_YOUR GOAL_
The full listing, from first line to last, should be set down again exactly.

_DATA BLOCK_
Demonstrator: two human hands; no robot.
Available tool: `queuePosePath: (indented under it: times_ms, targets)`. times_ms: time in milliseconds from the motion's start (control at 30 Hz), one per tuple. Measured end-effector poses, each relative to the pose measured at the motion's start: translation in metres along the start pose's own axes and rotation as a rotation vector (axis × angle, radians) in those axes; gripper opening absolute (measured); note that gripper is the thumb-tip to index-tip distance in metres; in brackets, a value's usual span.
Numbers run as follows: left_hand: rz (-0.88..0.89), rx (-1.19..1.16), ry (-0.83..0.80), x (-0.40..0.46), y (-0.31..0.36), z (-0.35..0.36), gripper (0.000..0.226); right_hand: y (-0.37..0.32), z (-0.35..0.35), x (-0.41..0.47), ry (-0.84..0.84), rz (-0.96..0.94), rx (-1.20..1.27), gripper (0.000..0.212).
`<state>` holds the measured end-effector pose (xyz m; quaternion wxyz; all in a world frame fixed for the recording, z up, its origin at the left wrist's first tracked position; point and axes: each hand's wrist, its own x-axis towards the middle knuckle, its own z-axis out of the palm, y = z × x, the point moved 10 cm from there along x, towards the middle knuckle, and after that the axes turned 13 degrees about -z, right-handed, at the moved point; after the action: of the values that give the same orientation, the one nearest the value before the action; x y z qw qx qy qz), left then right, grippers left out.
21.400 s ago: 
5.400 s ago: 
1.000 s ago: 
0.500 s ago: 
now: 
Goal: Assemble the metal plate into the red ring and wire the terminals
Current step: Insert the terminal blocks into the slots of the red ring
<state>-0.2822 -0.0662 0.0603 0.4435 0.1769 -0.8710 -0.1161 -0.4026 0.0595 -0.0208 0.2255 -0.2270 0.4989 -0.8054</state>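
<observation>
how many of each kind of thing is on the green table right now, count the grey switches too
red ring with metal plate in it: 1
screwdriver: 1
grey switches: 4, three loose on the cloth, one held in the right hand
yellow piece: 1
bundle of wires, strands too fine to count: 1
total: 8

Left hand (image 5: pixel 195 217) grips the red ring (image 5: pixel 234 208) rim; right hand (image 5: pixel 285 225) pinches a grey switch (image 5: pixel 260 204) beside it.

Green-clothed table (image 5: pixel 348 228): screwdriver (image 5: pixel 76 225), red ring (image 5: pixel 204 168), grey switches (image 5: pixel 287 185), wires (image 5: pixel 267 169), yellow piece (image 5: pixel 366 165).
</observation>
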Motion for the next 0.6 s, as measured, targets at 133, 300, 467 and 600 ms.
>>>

_REPLY_
Demonstrator: two human hands; no robot.
Available tool: `queuePosePath: (indented under it: times_ms, targets)`. times_ms: time in milliseconds from the motion's start (control at 30 Hz), one per tuple. Measured end-effector poses, each relative to the pose measured at the motion's start: translation in metres along the start pose's own axes and rotation as a rotation vector (axis × angle, radians) in those axes; gripper opening absolute (measured); note that gripper is the thumb-tip to index-tip distance in metres; in brackets, a value's usual span.
Numbers run as follows: left_hand: rz (-0.88..0.89), rx (-1.19..1.16), ry (-0.83..0.80), x (-0.40..0.46), y (-0.31..0.36), z (-0.35..0.36), gripper (0.000..0.226); right_hand: y (-0.37..0.32), z (-0.35..0.35), x (-0.41..0.47), ry (-0.84..0.84), rz (-0.96..0.94), rx (-1.20..1.27), gripper (0.000..0.212).
`<state>` holds the measured end-effector pose (xyz m; quaternion wxyz; all in a world frame fixed for the recording, z up, its origin at the left wrist's first tracked position; point and axes: each hand's wrist, its own x-axis towards the middle knuckle, its own z-axis out of the palm, y = z × x, the point moved 10 cm from there along x, towards the middle knuckle, and after that the axes turned 13 degrees about -z, right-handed, at the moved point; after the action: of the values that give the same orientation, the one nearest the value before the action; x y z qw qx qy qz), left then right, grippers left out.
21.400 s ago: 
5.400 s ago: 
1.000 s ago: 
0.500 s ago: 
now: 
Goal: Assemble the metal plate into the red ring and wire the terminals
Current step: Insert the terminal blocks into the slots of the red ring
<state>-0.2822 -0.0662 0.0603 0.4435 0.1769 -0.8710 -0.1161 -0.4026 0.0595 -0.0208 0.2255 -0.2270 0.4989 -0.8054</state>
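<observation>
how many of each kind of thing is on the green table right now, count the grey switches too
red ring with metal plate in it: 1
screwdriver: 1
grey switches: 4, three loose on the cloth, one held in the right hand
yellow piece: 1
bundle of wires, strands too fine to count: 1
total: 8

Left hand (image 5: pixel 195 217) grips the red ring (image 5: pixel 234 208) rim; right hand (image 5: pixel 285 225) pinches a grey switch (image 5: pixel 260 204) beside it.

Green-clothed table (image 5: pixel 348 228): screwdriver (image 5: pixel 76 225), red ring (image 5: pixel 204 168), grey switches (image 5: pixel 287 185), wires (image 5: pixel 267 169), yellow piece (image 5: pixel 366 165).
</observation>
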Motion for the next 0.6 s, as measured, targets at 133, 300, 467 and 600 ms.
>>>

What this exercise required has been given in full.